Charlotte was inspired by pastry chef Caitlin Freeman’s shortbread dough-whipping technique (“until the mixture takes on a thick, creamy, almost shiny texture, like mayonnaise”), and Mark Ladner’s fiesty cacio e pepe, and wondered what would happen if she were to graft a pasta recipe onto a shortbread.

She worked in not only the cheeses (cacio) and the black pepper (pepe), but semolina flour—to give the shortbread a hint of warm, wheaty, pasta-like flavor, but also an added softness, and a tight, fine crumb structure.

“It gives you the best crumb,” Charlotte wrote to me. “But then you get this subtle contrast where the cheese's graininess comes through. So there's a little grit in it, but it comes from the cheese, the way it would in proper cacio e pepe.” (She also described this texture, delightfully, as "cat's tongue, slightly scratchy.")

She then bakes in one more round of crisp outer texture and toasty flavor by pressing the dough (carefully!) into a hot cast iron skillet, brushing the top with olive oil, and sprinkling over more pepper and cheese—the only clue the swarms will have of the blurred sweet-savory line before they dive in.

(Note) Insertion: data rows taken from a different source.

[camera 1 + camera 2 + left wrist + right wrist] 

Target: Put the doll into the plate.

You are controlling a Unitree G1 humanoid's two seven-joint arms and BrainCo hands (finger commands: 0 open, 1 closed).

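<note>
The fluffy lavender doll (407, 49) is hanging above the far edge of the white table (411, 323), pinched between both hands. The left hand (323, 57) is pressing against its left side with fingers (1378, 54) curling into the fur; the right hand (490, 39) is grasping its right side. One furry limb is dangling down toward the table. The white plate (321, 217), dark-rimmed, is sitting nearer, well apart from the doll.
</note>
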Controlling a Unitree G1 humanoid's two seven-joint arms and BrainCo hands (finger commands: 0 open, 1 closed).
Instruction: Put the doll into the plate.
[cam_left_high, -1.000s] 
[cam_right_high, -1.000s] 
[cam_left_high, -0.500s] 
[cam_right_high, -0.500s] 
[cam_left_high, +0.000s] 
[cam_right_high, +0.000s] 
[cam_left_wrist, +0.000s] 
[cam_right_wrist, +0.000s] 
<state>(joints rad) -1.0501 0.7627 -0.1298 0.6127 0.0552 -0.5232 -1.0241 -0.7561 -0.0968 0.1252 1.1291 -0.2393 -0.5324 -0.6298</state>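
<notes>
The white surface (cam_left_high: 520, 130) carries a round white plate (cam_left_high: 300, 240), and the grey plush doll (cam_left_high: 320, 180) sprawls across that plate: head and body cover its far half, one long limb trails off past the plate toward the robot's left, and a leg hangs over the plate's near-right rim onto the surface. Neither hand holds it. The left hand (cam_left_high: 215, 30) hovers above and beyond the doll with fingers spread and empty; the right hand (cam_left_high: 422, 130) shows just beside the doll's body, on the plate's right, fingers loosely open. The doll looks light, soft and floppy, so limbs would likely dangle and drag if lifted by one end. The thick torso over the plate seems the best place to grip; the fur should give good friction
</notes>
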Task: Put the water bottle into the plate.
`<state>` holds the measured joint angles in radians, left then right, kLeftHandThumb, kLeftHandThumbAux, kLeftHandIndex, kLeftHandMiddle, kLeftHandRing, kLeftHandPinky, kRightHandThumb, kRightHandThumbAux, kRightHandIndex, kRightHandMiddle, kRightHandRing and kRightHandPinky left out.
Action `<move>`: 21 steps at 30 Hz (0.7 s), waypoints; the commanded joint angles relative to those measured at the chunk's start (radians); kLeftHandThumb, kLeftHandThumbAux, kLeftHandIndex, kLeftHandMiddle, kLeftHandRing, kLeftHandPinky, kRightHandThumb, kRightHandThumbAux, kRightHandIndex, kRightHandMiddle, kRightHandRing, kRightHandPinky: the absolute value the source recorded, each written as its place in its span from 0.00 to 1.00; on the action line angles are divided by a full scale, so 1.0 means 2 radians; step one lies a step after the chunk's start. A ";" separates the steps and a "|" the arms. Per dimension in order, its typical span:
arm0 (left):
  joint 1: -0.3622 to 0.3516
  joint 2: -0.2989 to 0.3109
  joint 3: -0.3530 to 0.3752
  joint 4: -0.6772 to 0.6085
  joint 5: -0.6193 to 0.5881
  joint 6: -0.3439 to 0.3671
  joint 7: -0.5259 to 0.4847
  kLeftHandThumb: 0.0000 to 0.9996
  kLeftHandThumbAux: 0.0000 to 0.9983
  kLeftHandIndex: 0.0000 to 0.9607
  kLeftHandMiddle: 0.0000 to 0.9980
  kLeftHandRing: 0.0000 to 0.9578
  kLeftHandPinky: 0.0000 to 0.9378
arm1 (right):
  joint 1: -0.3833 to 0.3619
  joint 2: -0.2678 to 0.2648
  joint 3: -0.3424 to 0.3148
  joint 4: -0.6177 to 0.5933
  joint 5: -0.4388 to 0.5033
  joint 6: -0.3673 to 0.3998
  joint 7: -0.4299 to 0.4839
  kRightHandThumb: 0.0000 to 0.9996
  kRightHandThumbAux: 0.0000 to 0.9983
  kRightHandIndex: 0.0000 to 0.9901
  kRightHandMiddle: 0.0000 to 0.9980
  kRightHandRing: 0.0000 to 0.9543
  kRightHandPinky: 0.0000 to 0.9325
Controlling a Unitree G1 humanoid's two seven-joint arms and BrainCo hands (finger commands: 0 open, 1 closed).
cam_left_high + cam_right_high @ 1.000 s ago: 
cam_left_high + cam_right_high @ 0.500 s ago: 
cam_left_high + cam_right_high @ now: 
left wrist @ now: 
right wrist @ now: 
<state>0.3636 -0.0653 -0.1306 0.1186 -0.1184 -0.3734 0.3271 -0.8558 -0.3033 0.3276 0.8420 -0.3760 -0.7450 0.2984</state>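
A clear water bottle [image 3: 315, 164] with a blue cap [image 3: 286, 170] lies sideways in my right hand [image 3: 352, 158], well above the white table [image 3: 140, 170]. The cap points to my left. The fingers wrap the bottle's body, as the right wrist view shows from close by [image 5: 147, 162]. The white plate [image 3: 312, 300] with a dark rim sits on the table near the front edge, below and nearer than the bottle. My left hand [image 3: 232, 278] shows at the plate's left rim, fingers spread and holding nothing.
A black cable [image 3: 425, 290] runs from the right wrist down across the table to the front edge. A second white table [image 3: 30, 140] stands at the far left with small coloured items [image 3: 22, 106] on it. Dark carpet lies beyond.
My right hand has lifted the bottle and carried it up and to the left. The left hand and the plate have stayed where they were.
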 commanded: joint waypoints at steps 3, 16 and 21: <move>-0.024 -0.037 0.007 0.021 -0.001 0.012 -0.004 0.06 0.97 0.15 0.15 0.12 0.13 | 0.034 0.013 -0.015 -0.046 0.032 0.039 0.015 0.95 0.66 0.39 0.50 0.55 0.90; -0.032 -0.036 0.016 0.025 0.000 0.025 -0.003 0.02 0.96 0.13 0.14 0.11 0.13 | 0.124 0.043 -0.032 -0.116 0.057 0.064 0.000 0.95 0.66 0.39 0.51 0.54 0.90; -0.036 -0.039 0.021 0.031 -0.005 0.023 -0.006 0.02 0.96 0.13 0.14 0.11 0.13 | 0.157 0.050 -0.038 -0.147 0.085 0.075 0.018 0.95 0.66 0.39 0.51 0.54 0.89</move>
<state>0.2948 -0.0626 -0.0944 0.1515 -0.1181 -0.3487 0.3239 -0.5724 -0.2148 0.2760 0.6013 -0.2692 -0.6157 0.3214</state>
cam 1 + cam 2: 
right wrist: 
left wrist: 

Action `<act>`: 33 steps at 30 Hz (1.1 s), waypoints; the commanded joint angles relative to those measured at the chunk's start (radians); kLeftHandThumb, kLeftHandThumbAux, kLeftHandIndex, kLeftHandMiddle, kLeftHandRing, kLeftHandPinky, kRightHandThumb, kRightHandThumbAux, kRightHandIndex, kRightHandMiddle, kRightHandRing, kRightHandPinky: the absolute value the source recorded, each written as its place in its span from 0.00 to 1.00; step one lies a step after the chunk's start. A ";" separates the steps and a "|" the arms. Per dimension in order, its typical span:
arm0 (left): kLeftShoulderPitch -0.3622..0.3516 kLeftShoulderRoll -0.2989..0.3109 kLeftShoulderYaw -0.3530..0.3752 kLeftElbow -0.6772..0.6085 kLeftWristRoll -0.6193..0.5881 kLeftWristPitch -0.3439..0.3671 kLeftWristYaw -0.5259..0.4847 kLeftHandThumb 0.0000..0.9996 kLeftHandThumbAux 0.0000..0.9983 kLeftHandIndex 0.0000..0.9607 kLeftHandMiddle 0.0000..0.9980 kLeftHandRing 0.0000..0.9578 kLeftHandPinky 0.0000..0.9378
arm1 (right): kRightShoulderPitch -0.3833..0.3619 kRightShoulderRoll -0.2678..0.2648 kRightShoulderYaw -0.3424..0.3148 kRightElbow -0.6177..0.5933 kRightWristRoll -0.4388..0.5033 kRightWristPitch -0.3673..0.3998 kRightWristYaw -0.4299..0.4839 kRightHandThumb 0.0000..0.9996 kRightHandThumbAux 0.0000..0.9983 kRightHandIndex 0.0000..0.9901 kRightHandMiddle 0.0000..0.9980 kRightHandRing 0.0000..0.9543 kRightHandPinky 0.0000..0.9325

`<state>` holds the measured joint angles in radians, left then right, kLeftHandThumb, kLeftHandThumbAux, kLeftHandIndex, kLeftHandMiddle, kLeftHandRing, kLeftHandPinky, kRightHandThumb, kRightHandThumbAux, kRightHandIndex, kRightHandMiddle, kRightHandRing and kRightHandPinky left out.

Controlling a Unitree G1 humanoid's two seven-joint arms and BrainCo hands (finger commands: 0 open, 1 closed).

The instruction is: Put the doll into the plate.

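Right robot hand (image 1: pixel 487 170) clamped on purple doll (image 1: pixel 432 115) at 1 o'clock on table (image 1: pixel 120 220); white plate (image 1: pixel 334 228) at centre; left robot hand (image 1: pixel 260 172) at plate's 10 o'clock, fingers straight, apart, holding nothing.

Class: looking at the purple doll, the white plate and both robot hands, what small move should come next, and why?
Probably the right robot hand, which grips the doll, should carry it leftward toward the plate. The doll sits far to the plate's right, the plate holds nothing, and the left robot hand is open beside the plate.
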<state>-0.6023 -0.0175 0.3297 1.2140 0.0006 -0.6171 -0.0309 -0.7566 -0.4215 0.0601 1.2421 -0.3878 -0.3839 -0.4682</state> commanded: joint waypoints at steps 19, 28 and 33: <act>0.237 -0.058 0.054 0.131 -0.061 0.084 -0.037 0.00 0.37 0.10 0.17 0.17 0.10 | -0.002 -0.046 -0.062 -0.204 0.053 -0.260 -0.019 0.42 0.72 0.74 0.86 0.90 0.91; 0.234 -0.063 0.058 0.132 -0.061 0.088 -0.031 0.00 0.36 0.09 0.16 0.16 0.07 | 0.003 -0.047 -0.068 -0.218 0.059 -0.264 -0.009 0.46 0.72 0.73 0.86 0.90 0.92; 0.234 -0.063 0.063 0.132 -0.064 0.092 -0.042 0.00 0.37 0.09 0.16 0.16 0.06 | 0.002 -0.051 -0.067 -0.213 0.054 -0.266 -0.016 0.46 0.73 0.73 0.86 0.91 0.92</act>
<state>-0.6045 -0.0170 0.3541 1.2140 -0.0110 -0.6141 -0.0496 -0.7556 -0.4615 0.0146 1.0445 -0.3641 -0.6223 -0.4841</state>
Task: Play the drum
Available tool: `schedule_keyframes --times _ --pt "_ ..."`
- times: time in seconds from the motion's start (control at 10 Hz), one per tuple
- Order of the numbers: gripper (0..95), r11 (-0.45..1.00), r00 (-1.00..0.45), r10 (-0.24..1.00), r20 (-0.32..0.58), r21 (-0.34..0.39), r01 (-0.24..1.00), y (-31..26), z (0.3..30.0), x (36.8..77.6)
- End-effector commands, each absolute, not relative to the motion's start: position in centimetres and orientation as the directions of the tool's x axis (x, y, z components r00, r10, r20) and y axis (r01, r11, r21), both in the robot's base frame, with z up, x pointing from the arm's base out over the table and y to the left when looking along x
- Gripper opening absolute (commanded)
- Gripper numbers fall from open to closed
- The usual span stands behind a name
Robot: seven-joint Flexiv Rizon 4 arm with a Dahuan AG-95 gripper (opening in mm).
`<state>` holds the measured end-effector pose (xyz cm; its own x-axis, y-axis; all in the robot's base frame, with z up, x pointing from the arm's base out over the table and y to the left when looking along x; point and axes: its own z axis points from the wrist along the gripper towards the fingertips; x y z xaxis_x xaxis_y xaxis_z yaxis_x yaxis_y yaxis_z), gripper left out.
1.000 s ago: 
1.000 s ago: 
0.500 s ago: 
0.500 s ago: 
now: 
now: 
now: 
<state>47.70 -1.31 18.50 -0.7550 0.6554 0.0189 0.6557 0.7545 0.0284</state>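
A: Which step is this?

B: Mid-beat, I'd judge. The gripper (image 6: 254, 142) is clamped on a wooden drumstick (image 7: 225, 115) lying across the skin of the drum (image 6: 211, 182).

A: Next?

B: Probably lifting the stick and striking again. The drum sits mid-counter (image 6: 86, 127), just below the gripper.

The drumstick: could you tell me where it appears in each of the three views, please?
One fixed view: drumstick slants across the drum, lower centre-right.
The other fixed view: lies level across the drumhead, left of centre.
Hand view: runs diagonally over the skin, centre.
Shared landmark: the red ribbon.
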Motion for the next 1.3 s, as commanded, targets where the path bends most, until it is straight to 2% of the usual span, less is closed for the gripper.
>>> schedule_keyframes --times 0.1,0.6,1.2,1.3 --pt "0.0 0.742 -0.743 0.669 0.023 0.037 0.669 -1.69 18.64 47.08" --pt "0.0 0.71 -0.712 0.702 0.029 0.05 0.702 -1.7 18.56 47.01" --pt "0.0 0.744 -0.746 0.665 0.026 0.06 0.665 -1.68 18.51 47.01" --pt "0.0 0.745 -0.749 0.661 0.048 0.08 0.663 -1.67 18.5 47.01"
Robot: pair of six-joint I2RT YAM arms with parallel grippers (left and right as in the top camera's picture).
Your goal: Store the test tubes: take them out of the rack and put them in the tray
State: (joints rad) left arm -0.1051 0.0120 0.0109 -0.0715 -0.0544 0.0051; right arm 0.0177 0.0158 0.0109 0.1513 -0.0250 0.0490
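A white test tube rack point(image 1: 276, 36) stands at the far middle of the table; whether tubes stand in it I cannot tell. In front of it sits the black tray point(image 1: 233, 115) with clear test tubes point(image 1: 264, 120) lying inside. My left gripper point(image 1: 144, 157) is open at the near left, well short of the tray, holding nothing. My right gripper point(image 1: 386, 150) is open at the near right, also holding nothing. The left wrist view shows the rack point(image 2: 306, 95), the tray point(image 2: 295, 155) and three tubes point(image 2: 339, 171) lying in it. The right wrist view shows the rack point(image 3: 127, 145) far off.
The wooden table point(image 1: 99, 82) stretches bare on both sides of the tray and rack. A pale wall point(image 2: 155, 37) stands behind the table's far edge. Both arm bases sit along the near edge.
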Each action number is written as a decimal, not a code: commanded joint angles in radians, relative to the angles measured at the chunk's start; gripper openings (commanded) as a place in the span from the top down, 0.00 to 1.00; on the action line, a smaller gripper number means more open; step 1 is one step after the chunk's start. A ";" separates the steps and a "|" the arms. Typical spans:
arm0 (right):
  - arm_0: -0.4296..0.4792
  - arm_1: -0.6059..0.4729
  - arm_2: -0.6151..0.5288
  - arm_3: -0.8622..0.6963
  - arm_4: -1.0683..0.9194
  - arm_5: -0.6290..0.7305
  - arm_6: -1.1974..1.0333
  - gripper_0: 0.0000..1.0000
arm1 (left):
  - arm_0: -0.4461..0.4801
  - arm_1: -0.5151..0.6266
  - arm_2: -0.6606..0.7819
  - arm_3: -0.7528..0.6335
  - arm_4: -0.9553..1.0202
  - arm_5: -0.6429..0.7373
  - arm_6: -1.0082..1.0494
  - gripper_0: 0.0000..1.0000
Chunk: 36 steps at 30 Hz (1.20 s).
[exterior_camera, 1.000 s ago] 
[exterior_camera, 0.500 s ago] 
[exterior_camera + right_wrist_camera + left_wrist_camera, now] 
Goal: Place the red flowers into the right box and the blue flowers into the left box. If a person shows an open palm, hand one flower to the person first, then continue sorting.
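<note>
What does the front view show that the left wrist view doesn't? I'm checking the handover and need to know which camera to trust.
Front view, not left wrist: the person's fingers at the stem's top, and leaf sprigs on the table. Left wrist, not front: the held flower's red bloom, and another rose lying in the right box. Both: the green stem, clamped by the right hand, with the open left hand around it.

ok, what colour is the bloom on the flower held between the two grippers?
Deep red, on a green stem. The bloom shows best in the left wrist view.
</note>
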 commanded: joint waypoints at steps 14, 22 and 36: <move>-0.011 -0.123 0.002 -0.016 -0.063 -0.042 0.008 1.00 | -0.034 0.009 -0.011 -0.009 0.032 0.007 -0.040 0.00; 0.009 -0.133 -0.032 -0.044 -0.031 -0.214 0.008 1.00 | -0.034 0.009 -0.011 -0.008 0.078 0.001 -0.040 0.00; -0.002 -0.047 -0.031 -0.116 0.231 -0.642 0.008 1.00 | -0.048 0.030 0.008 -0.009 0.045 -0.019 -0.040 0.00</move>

How to serve it? As I mentioned above, you need little justification or prior planning. But here are just a few serving ideas from that brain of Charlotte’s:

  • With aperitifs, like a proper Bellini or something with Lillet Blanc (or Champagne, rosé, or Riesling)
  • With after-dinner drinks, as a cheese course of sorts—with a spiced chutney, onion jam, fruit conserves, or smoky tomato jam
  • For breakfast, with a thin sheet of prosciutto and a soft-cooked egg
  • With tea and a fruity, sweet jam

Or—nothing. Charlotte says, “I really love it straight, though, most of all.”

Photos by Bobbi Lin

Got a genius recipe to share—from a classic cookbook, an online source, or anywhere, really? Please send it my way (and tell me what's so smart about it) at [email protected].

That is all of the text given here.